The word "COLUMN" marks the lines you need; copy each of them from the data.

:: Source records

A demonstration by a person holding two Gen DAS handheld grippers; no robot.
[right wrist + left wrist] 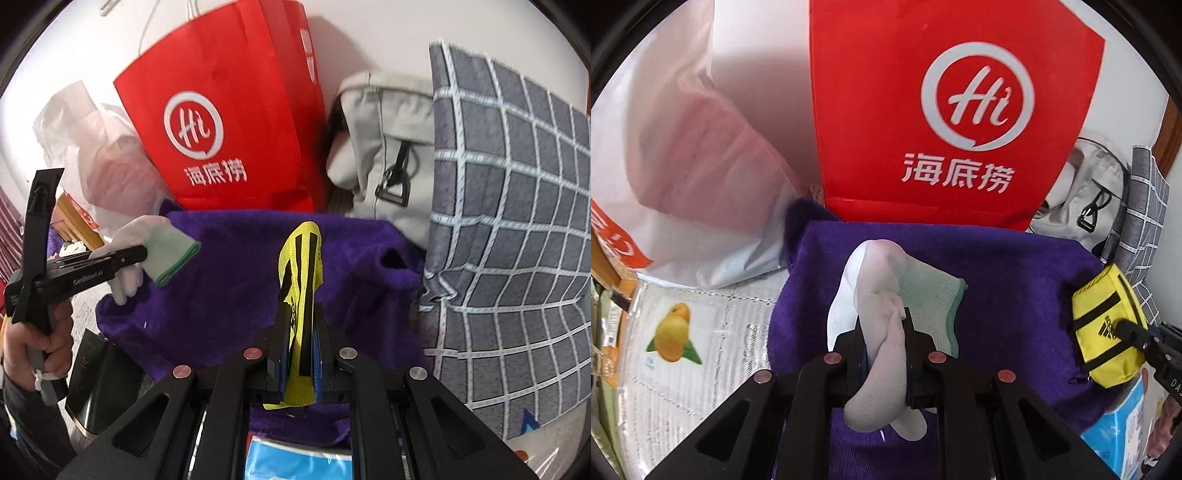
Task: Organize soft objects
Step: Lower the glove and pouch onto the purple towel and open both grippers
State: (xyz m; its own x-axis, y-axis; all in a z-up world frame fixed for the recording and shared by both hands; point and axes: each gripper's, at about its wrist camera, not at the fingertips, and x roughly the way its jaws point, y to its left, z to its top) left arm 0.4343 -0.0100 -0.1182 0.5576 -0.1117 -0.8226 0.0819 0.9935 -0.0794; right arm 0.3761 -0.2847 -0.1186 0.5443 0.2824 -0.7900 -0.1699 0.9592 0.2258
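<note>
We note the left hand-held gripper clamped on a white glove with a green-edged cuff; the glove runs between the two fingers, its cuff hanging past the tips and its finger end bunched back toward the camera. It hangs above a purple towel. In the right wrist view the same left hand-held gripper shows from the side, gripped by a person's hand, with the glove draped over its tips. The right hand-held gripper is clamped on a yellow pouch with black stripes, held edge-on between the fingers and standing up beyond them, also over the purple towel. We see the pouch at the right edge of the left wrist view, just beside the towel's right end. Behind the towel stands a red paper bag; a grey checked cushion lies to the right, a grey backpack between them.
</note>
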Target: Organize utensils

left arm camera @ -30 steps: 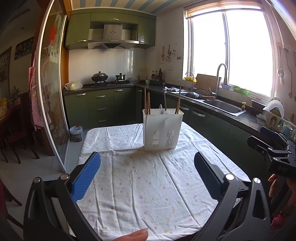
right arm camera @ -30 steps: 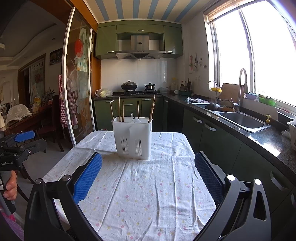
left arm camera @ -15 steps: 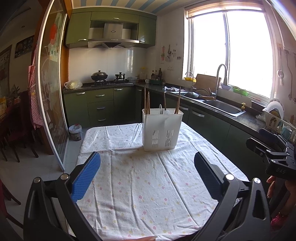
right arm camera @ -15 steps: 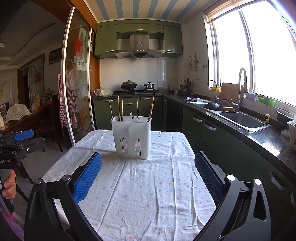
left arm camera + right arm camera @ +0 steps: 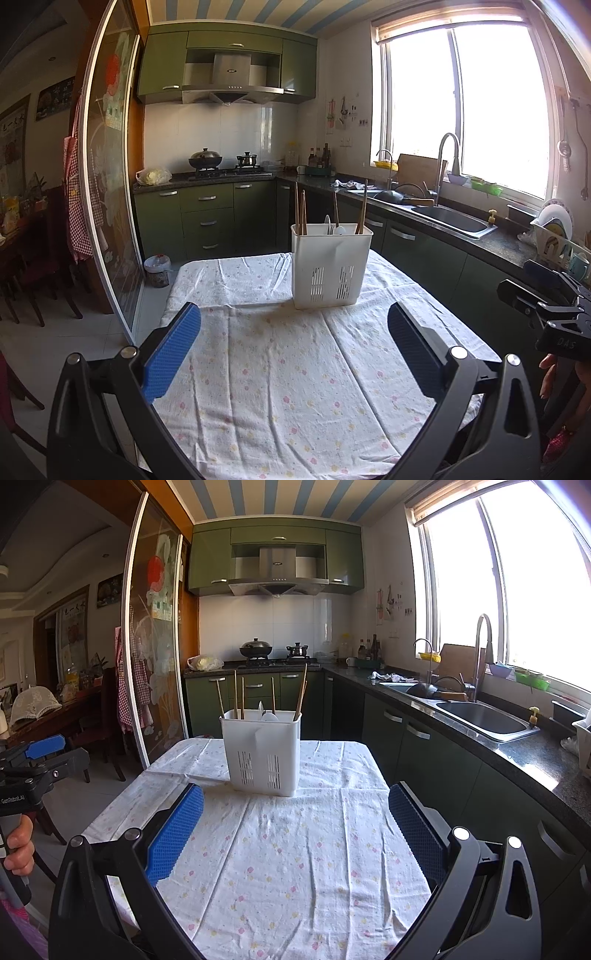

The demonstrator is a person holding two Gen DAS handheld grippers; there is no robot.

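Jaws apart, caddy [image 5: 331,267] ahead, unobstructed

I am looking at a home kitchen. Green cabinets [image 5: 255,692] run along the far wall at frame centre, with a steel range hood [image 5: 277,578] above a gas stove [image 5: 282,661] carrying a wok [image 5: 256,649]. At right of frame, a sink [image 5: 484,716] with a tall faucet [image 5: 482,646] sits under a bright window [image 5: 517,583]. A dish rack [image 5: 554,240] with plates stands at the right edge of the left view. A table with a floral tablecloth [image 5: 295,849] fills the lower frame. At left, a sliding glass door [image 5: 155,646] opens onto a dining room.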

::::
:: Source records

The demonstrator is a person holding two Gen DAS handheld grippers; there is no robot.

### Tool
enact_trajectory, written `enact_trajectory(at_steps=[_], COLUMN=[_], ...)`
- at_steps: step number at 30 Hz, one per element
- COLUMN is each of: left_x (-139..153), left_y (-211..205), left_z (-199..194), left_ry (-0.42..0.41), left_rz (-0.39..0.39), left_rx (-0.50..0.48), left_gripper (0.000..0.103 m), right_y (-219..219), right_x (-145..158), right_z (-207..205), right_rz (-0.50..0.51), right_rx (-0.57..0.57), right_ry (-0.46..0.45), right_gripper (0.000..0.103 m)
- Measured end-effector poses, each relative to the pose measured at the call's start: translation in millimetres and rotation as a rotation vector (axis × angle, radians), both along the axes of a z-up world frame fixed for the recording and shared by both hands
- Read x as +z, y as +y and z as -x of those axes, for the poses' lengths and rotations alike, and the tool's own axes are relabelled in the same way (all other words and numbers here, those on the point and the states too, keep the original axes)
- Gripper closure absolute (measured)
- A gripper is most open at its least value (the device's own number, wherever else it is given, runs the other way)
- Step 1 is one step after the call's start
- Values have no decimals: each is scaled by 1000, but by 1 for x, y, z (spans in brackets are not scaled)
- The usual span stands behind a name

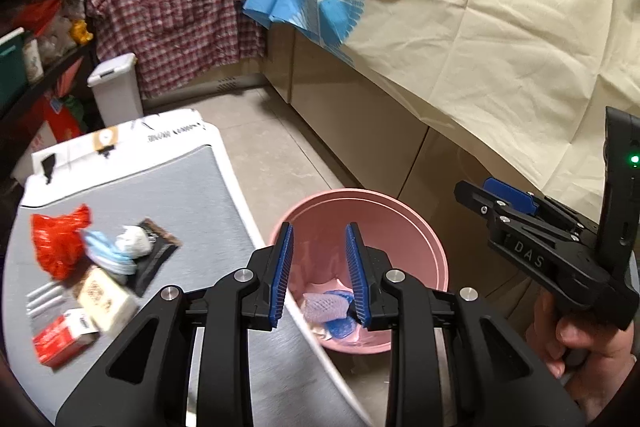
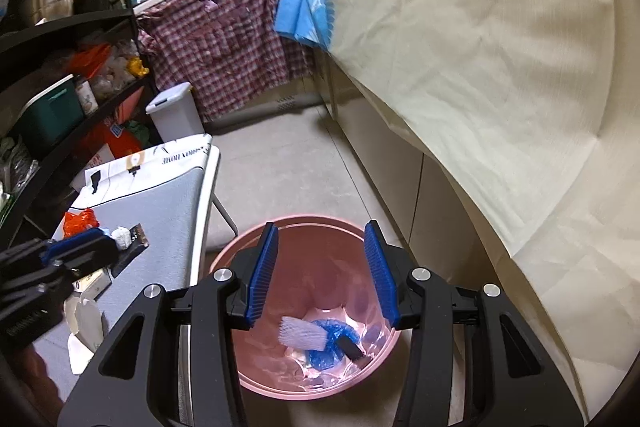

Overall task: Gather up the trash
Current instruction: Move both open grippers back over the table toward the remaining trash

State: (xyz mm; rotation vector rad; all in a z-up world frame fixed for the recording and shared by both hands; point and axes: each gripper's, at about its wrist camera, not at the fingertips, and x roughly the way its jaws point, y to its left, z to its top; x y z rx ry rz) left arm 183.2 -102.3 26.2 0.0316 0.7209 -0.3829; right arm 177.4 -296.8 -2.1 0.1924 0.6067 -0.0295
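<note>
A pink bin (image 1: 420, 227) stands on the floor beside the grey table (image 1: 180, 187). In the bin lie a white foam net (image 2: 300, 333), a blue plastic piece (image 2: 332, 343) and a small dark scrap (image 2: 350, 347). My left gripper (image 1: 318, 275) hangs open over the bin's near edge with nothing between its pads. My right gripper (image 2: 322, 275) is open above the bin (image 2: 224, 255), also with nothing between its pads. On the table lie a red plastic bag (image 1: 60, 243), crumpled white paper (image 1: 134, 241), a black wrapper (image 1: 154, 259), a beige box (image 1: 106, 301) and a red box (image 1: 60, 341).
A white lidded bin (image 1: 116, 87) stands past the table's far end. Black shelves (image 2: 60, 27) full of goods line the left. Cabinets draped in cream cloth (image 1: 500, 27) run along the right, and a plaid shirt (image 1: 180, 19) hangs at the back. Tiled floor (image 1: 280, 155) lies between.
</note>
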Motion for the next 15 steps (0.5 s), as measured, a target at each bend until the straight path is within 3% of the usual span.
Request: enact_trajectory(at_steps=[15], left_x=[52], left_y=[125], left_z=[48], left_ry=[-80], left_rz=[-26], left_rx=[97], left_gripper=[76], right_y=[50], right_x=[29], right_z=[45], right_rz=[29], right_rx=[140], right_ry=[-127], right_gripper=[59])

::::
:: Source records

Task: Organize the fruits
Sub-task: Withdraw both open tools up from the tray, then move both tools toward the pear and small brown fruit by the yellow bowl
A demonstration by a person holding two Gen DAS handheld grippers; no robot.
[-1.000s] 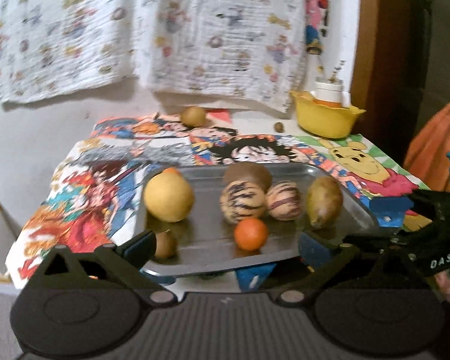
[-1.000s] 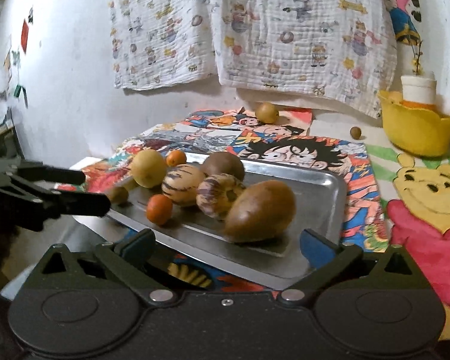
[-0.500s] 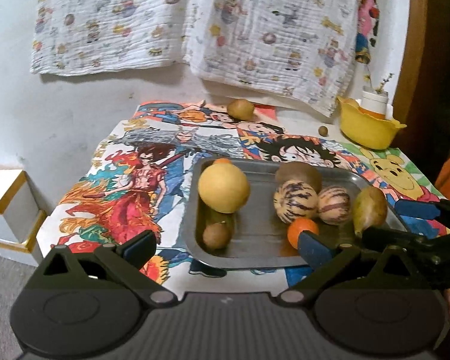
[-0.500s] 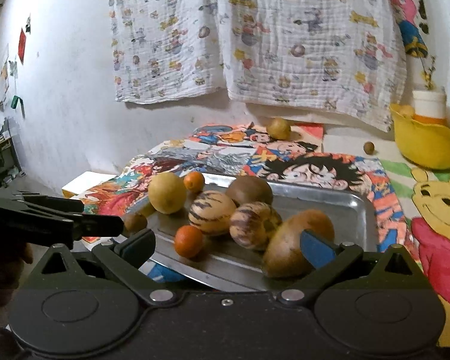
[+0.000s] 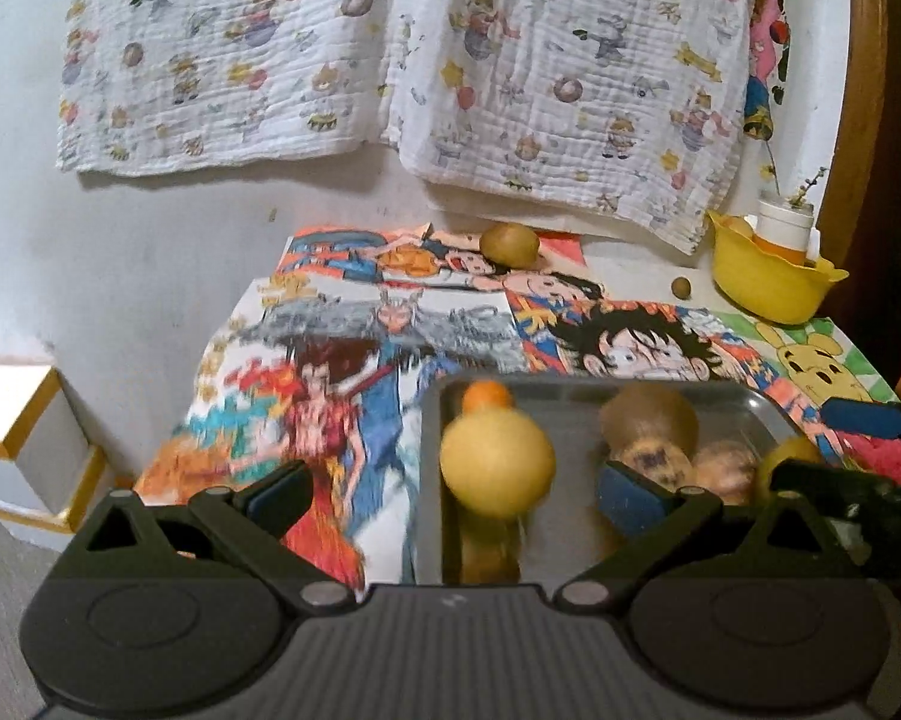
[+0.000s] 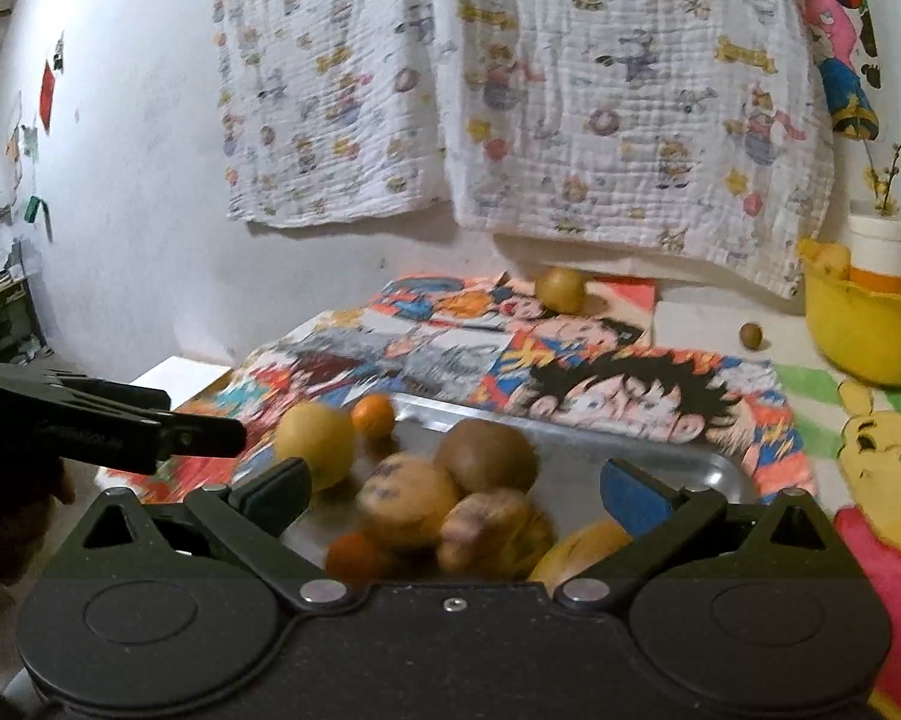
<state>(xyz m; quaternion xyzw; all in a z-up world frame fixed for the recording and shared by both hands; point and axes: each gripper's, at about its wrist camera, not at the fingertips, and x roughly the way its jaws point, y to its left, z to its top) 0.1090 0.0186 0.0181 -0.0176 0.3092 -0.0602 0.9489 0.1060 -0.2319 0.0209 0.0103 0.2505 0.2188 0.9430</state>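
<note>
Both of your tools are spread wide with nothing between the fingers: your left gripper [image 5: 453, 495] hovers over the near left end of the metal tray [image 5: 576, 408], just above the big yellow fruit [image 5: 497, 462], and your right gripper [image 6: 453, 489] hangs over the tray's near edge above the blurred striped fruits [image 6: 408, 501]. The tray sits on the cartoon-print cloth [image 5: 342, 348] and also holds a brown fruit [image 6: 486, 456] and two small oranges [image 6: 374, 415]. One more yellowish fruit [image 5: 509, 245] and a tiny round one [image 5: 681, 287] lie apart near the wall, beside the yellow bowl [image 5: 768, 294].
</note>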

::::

Result.
enact_trajectory, written `enact_trajectory(at_steps=[_], COLUMN=[_], ...)`
- COLUMN is each of: left_x (-139..153), left_y (-211..205), left_z (-199..194), left_ry (-0.42..0.41), left_rz (-0.39..0.39), left_rx (-0.50..0.48), left_gripper (0.000..0.103 m), right_y (-219..219), right_x (-145..158), right_z (-207..205), right_rz (-0.50..0.51), right_rx (-0.57..0.57), right_ry (-0.46..0.45), right_gripper (0.000..0.103 m)

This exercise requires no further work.